BILOXI, MS (WLOX) - The director of the Mississippi Emergency Management Agency (MEMA) questions the accuracy of a recent survey about hurricane preparedness. The Pew Research Center survey shows 57 percent of the country thinks the U.S. is no better prepared for a natural disaster today than we were before Hurricane Katrina.
"I am not sure the majority of people understand what has taken place since Katrina," Mike Womack told WLOX News.
Womack said much has been done to better prepare those who respond to major disasters. As an example, he points to Hurricane Gustav, which threatened New Orleans. He said the government essentially evacuated that city successfully and without incident.
Womack also pointed out that his agency and others, especially in this region of the country, are better funded than ever before.

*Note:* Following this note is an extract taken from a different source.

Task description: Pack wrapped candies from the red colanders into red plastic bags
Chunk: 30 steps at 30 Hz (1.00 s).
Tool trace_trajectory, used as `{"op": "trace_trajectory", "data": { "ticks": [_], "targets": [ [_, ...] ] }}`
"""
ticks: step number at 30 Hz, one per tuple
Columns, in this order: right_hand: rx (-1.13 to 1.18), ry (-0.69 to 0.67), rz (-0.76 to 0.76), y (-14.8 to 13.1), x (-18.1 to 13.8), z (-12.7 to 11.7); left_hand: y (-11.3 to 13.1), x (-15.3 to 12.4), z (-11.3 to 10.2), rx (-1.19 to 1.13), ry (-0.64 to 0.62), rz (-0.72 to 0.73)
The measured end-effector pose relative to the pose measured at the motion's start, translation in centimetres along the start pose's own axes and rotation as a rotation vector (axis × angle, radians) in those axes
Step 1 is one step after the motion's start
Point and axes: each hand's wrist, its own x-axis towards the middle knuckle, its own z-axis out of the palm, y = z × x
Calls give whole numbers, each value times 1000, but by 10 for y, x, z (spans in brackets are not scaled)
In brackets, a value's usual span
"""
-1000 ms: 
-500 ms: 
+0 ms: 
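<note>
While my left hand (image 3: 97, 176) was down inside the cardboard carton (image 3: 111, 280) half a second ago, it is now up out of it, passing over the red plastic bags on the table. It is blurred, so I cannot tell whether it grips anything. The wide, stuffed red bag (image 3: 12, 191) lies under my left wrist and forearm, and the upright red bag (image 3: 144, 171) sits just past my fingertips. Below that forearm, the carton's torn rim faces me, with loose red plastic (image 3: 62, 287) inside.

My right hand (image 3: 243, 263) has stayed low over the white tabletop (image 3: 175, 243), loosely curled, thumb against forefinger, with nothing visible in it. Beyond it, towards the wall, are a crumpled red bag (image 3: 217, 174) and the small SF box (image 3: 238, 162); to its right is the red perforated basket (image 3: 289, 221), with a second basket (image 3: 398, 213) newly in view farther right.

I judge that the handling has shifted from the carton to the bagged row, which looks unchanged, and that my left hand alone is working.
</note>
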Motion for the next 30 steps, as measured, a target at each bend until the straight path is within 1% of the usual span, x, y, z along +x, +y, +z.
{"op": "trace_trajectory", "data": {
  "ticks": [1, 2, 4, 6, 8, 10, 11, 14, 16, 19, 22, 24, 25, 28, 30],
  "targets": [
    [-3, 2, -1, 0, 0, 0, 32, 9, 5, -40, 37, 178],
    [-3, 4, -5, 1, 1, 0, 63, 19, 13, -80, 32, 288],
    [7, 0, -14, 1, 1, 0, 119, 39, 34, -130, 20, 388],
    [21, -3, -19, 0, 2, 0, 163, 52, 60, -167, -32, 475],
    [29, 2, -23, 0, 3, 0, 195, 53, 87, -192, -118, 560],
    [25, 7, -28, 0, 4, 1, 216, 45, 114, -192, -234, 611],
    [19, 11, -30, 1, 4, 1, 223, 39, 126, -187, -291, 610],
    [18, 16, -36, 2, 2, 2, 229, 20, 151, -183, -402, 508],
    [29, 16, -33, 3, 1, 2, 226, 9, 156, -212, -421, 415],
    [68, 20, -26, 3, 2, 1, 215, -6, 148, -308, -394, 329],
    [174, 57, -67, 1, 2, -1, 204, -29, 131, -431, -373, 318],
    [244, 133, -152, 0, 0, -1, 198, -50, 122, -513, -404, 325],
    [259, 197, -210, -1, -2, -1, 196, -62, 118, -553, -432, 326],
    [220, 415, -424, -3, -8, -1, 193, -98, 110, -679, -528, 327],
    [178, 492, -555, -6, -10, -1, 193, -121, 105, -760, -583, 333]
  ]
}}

"I am very proud of the fact, I think in the state of Mississippi, we have been effective in using the money provided by the federal government and the state legislature."
Womack is convinced, beyond a doubt, we will never see the kind of bungled respond we had in Katrina. But he does have a warning for people.

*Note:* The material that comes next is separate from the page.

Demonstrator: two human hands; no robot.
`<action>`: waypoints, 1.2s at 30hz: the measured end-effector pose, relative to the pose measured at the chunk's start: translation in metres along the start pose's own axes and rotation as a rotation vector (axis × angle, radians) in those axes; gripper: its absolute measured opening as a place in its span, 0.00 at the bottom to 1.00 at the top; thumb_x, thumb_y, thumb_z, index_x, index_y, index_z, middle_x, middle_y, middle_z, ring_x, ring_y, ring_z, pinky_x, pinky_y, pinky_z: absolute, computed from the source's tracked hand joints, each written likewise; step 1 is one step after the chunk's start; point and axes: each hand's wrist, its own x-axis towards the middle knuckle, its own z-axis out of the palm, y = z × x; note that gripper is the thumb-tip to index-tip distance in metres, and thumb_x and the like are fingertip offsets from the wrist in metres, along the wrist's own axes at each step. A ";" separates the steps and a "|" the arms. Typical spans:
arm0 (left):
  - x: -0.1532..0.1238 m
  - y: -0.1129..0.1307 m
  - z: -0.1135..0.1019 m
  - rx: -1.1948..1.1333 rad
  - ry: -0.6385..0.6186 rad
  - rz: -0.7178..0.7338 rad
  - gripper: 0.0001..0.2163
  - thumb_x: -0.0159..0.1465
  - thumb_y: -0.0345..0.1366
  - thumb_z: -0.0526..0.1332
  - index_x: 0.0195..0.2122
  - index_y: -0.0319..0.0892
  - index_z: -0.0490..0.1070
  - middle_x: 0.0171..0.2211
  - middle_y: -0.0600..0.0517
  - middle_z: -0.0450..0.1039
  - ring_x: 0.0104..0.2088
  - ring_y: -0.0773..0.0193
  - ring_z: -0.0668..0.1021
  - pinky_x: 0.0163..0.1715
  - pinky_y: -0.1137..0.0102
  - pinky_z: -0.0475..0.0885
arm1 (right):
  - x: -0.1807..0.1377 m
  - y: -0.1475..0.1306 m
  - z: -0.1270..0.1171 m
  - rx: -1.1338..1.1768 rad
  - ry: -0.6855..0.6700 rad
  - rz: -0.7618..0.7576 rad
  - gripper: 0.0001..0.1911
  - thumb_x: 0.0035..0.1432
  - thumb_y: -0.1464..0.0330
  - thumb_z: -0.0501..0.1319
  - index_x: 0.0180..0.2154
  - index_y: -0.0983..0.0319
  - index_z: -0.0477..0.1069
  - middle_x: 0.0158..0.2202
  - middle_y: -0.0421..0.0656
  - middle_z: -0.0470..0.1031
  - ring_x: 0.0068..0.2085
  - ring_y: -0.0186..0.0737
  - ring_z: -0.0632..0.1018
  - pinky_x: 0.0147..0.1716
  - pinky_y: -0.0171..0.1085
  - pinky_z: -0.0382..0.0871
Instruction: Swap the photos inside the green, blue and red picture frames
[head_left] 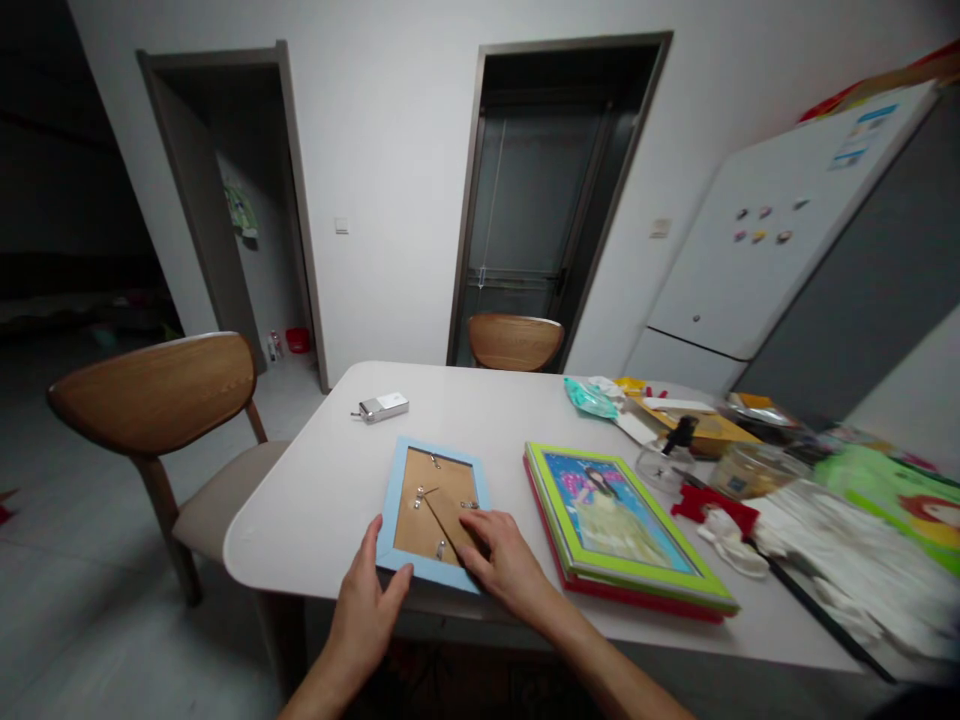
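A light blue picture frame (pixel 433 506) lies face down near the front edge of the white table (pixel 322 490), its brown backing board and metal clips showing. My left hand (pixel 367 598) holds the frame's near left corner, thumb on top of the rim. My right hand (pixel 504 556) rests on the backing's near right part, fingers pressed flat on the brown stand flap. To the right lies a stack of frames (pixel 626 530), a green one with a picture of a figure on top and a red one beneath.
A small silver device (pixel 383 407) lies farther back on the table. The right side is crowded with a teal packet (pixel 590 397), a glass jar (pixel 750 468), white cloths (pixel 840 560) and papers. Wooden chairs (pixel 157 395) stand at the left and far side. A fridge (pixel 780 240) stands right.
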 end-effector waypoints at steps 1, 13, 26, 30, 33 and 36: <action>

"Anytime you have a catastrophic event, by definition, catastrophic means you will overwhelm resources, you will overwhelm government at all levels. How good we are is how quickly we rebound."
There was one other thing Mike Womack wanted to emphasize during our interview. He said FEMA leaders are concerned that many Americans seem to think that big brother, our government, will do everything for everybody.
"We as a society need to get away from thinking, 'I need to see what I can get out of the government.' We have to understand we are all part of society, part of the government and we should not take resources if we don't absolutely need them in an emergency situation."
Womack and FEMA's national director, Craig Fugate, are on the coast for the various Katrina memorials and events.